According to the Circular Fibre Initiative: “Every second, the equivalent of one garbage truck of textiles is landfilled or burned. An estimated USD 500 billion value is lost every year due to clothing that’s barely worn and rarely recycled. If nothing changes, by 2050 the fashion industry will use up a quarter of the world’s carbon budget.”
There’s a growing movement seeking to counter this wasteful trend.

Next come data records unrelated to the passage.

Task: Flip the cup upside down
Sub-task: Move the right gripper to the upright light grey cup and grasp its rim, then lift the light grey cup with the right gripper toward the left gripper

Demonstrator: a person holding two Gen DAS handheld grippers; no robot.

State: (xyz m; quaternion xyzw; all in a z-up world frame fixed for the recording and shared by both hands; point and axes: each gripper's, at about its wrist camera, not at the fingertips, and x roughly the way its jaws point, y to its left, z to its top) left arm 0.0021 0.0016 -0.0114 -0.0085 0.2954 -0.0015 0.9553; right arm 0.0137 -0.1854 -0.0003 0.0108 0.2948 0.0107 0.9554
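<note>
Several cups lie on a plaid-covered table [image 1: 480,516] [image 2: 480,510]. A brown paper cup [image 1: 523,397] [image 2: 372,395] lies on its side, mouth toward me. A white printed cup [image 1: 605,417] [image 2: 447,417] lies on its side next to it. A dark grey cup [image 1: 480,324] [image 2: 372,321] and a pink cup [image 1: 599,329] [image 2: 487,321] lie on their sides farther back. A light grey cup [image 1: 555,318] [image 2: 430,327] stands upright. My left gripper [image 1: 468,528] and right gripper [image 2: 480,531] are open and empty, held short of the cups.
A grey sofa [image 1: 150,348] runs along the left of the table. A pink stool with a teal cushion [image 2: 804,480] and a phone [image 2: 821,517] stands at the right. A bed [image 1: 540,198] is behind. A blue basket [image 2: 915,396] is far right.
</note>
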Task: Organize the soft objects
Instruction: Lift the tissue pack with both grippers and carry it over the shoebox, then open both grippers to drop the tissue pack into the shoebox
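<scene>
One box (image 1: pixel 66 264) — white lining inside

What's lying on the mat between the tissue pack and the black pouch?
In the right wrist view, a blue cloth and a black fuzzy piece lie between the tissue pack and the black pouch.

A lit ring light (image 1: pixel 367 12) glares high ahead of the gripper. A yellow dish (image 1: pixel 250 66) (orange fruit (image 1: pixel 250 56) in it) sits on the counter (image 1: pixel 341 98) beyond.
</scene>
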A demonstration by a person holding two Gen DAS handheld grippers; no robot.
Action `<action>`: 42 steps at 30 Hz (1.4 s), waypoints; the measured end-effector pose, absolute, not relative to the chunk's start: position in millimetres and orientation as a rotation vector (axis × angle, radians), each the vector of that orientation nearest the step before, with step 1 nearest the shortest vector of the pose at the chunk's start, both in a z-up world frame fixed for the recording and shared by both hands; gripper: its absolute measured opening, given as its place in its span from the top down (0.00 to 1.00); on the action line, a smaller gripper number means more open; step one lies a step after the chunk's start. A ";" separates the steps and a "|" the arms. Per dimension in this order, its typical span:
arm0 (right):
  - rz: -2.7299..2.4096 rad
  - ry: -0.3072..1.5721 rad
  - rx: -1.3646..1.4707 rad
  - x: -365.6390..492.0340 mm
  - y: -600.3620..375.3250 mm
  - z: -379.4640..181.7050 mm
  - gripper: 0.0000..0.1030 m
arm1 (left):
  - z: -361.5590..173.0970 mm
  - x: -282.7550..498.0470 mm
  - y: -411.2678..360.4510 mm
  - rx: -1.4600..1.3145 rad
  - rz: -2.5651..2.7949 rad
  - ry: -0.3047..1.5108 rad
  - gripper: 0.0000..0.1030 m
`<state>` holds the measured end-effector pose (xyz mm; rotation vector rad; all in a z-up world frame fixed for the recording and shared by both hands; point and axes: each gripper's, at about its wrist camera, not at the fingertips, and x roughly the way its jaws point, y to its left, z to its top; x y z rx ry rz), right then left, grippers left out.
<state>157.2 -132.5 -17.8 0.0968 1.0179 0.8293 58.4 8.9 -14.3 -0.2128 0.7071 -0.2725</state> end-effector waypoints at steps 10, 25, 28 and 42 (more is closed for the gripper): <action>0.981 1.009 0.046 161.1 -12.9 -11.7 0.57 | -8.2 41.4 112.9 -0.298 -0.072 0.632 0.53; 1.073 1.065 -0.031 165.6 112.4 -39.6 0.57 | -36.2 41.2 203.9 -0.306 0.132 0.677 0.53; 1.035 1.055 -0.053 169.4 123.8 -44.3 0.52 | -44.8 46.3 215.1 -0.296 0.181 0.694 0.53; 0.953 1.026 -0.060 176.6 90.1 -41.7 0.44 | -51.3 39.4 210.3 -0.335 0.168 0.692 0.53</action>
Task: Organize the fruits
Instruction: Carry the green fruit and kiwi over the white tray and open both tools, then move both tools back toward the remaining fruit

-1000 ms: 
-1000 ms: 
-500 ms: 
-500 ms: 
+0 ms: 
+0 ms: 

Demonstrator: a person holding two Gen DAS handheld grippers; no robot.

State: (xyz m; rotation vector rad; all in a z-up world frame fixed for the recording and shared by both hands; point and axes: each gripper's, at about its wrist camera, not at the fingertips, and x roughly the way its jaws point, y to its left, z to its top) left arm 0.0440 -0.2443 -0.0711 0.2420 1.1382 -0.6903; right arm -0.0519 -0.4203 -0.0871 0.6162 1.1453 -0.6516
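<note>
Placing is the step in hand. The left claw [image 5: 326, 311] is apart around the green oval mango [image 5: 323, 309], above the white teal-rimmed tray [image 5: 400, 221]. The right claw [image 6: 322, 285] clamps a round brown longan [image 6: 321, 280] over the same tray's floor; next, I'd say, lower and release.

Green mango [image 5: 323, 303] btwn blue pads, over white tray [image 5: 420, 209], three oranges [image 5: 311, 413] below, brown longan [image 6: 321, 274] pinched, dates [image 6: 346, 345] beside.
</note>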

Instead of fast fashion, some are choosing “slow fashion”, which is all about slowing down consumption, buying vintage clothes, remaking or remodelling clothing and building more conscious relationships with the workers in poorer nations who make our clothes.
Part of the slow fashion movement is the trend – yes, still a hipster trend, but starting to take off – for “visible mending”. This is a way of wearing your slow fashion heart on your sleeve.
If your jumper gets a hole in it, darn it using a contrasting colour rather than seeking to hide the mend. If your shirt has a tear, add a colourful patch. There’s a young man in Brighton in the UK who is something of a guru in this regard. If you Google “Tom of Holland visible mending” you’ll see some of his beautiful work.
This week I had the pleasure of receiving some of the sewing and knitting paraphernalia of a friend’s grandmother who passed on last year.
I sat at the table for a slow hour untangling embroidery threads and leafing through copies of Golden Hands, the 1970s bible of dressmaking and home crafts. It made me remember my own childhood when it was cheaper to make clothes than it was to buy them off the rack.
It’s not just nostalgia making some of us return to that impulse: there are good environmental reasons as well.